Review of Dirty Food Revolution Manchester Dirty Swine Burger
What they say:
Extreme Foodamentalist Specializing in Dirty Mile-High Street-Food Burgers.
Ah, street food. Works so well in places like Malaysia where it’s warm and costs considerably less than the equivalent dish in a restaurant.
Not so in Britain, and the term is one of my dislikes. So Burger Lad® made me Executive Street Food Correspondent in addition to duties as PBC. He’s nice like that.
Joking aside, the trouble with street food in Britain is that it involves eating outside in the cold for most of the year. Or it goes indoors and technically isn’t street food anymore.
That’s Britain for you, and for that reason I haven’t really bought into the whole street food boom that’s going on in London and Manchester.
|The left half of the menu…|
However, for traders I can see the benefit. Make some money with limited overheads, with perhaps a view to a more permanent spot once there’s enough capital. So for us food enthusiasts, we should embrace it, even if it does mean getting a bit cold.
Guerrilla Eats is one of a handful of groups set up to provide venues for the huge number of talented small traders Manchester has to offer. Today was their opening day, first of several weeks at Shudehill, and of course BurgerLad.com was there at the start.
The conversation went much like this:
BL: What are you doing?
AB: I’m having a cup of tea and watching what might be the last episode ever of Top Gear
BL: You need to go to Manchester. You can take the Burger Lad® Jet
AB: Why, what’s going on? It sounds important
BL: It is. The opening night of Guerrilla Eats.
AB: Oh. Street food
BL: Yes. There’s a burger with Frazzles in it
AB: Fire up the jet! I’m on my way
|Unassuming from the front: Guerilla Eats is cavernous on the inside…|
So, going into the venue, it was a bit of a maze, with signage still being hastily scribbled on the wall.
Immediately everyone was friendly, with organisers, traders and customers all clearly having a good time. I instantly warmed to the concept.
There were about six or seven traders spread out over two floors and the whole operation had a kind of make-do-and-mend feel to it. The sort of attitude that kept our fine country going after the war.
And I bloody loved it. I even bumped into Mr Guerrilla Eats himself and bought him a drink. He’d been mad busy all day as you’d expect. We had a good chat about the street food scene and Manchester in general.
Just as with Jordan Gallimore at Filthy Cow, I left feeling that the food scene in Britain’s second city was in very safe hands, and these young custodians of quality and taste are doing the city proud.
|Dirty Swine with mouth-watering presentation…|
Anyway, onto Dirty Food Revolution, one of the street food traders that has been popping up at this kind of thing for a while.
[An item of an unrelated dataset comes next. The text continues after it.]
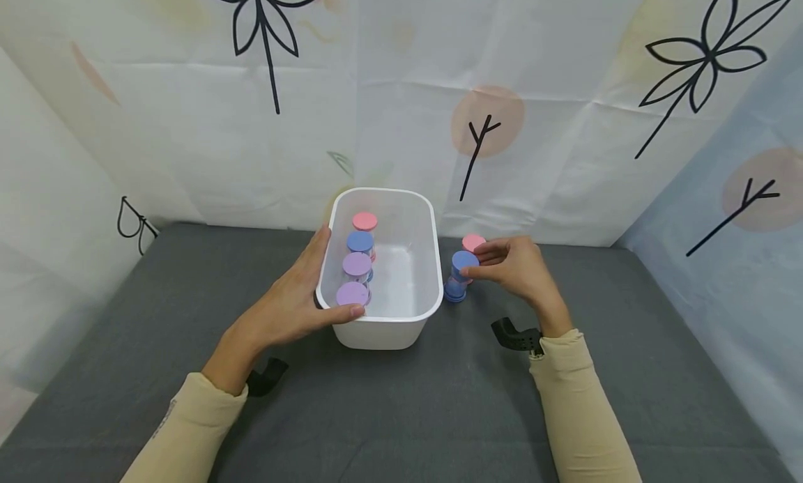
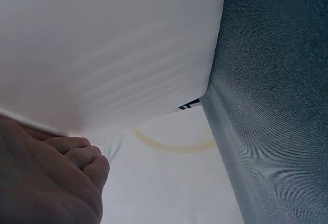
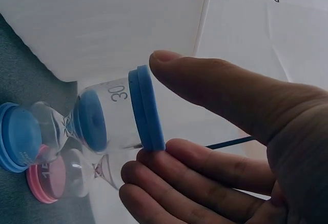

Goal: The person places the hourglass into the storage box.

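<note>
My right hand [image 1: 517,270] pinches the top cap of a blue sand timer [image 3: 92,116] between thumb and fingertips. That timer stands upright on the cloth, right of a white plastic bin [image 1: 404,319], and "30" is printed on its glass. Close behind it is a pink sand timer [image 1: 473,242], marked "15" in the right wrist view. My left hand [image 1: 285,298] holds the bin at its left side, thumb over the front rim. Inside, along the left wall, a row holds a pink timer [image 1: 364,221], a blue timer [image 1: 360,242] and two purple timers [image 1: 357,264].
A dark grey cloth [image 1: 401,413] covers the table. Right behind the bin rises a white fabric backdrop [image 1: 401,120] with printed leaves, and more fabric hangs at both sides. Black straps [image 1: 517,335] are on the wrists.
</note>
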`<state>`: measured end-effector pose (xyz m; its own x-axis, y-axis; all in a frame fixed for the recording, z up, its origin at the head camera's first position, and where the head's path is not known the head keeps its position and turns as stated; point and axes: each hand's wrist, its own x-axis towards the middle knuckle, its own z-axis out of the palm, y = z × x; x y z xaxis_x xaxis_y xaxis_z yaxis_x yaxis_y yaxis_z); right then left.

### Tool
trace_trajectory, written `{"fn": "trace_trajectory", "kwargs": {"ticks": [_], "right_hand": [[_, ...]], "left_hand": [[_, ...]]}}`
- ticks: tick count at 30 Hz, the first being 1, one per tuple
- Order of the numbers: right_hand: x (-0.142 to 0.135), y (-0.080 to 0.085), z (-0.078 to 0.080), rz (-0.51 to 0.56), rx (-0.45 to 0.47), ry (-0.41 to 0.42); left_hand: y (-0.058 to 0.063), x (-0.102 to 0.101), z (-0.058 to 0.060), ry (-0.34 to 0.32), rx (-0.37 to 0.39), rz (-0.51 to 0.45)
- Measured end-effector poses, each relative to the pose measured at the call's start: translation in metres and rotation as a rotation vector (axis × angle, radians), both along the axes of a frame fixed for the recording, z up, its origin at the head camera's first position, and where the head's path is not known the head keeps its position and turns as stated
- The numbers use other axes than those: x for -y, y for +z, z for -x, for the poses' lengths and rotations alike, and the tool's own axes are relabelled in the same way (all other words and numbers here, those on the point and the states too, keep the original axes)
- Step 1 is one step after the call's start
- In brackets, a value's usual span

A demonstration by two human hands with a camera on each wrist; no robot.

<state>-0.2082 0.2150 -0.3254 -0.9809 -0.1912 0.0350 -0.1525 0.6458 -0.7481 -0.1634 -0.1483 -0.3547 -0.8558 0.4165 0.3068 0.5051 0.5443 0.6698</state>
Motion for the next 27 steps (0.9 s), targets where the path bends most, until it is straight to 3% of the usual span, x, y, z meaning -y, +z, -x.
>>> {"fn": "trace_trajectory", "kwargs": {"ticks": [12,21,27], "right_hand": [[0.015,-0.005,0.001,-0.065,0.0,0.01],[0.029,-0.015,0.002,-0.102,-0.049,0.074],[0.02,-0.007,-0.001,-0.083,-0.036,0.046]], "left_hand": [[0.0,0.001,0.002,-0.023,-0.021,-0.027],[-0.001,0.001,0.001,-0.02,-0.022,-0.03],[0.0,0.0,0.002,-0.037,-0.028,-0.031]]}}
Essentially this is a business built on an excellent chuck patty in a bun with an eclectic mix of toppings, some of which you would never have thought of putting on a burger. Deep Fried Matchstix crisps, Krispy Kreme doughnuts, Pork Rind Crumb (which seems to be a bit of a signature for DFR).
And Frazzles. The bacon crisps we used to enjoy in school. DFR has stuck them in a burger, elevating an ordinary bacon cheese to unbelievable levels. The smoked bacon, pork rind and Frazzles worked together to give, unsurprisingly, piggy heaven.
|Up close with the Dirty Swine. Pork, pork and more pork…|
When I first arrived at the stall, the boss was busy at the grill concocting the fantastic pink patties that form the core of their burgers. Two or three others were busy arranging toppings and buns etc.
On the menu tonight were six different offerings, each one as wacky as the next, including one built into a doughnut. That was not the one I had. Mine was a Dirty Swine.
The bun did its job and the bacon was excellent. The beef was fantastic from start to finish. The whole thing was quite sticky to hold and I did have to go looking for a napkin afterwards, but that’s part of the appeal.
|Bacon makes everything better…|
The homemade Mayo and BBQ sauce worked with the generous amount of cheese to create a downright tasty, sloppy experience. Dirty Food Revolution is appropriately named.
The downside was that from the first bite it seemed a bit salty. Perhaps this was due to the pork rind on top, or the seasoning. It didn’t detract from the experience too much though, and was nothing a bottle of beer couldn’t fix. It was soon forgotten and I enjoyed the burger as a whole.
|Deep inside the Dirty Swine…|
In fact, despite the crazy toppings on these burgers, they aren’t massive, and just a perfect size to get stuck into.
Like I’ve said before, you can add all the craziest toppings under the sun, but if the beef (and to a certain extent the bun) aren’t right, it shows.
Here the beef was prepared and cooked just right and such provided the perfect platform for all the fun and gimmickry.
As a burger reviewer, I wasn’t able to try all the other food on offer, because I was full. That’s a shame, sort of, because the concept was really great and all the other offerings I saw looked terrific too.
|Dirty but immaculate…|
Dirty Food Revolution is well known in Manchester now and rightly so. Top quality food with more than an ounce of fun leads to very happy customers. If you haven’t bumped into them at any of the Manchester events, I strongly suggest you do so.
Top marks also to Guerrilla Eats and all the very best from the Burger Lad® team for a successful residency.